Work instructions:
Write out exactly every line from the one containing "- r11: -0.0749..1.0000" through the final line of the material below, both included. Pictures are to be skipped.

Supplied material:
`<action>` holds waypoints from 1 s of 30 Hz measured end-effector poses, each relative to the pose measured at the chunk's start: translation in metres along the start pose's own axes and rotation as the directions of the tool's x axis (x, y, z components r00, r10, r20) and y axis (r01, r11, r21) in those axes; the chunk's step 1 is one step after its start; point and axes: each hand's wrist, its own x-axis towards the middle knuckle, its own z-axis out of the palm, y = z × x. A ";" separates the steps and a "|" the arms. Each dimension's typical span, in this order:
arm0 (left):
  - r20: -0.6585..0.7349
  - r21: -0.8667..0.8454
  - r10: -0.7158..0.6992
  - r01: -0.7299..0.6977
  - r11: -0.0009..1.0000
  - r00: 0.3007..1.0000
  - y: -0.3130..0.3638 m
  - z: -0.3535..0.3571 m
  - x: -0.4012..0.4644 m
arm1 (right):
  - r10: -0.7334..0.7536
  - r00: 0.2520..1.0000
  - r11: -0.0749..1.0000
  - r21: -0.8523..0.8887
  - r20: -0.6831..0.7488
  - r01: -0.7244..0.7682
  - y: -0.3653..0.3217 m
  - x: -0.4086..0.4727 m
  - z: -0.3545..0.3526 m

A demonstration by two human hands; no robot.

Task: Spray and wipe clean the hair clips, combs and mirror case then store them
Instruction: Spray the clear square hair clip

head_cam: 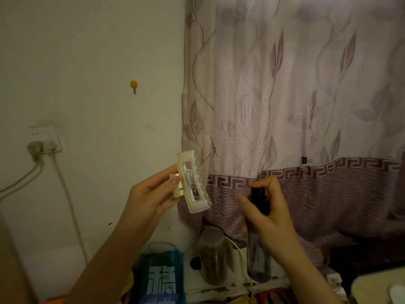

Problem solution:
  - r11: -0.0749..1.0000
  - r21: -0.8523..0.8887
  - r20: -0.6831..0.7488
  - r01: -0.7244..0.7682
  - y: -0.3653..0.3217 m
  - x: -0.4086..0.4727 m
  - z: -0.3545..0.3526 m

A demonstration by two human hands; no robot.

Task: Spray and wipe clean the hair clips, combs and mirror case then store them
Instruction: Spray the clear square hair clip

head_cam: 

This completes the output for the exercise.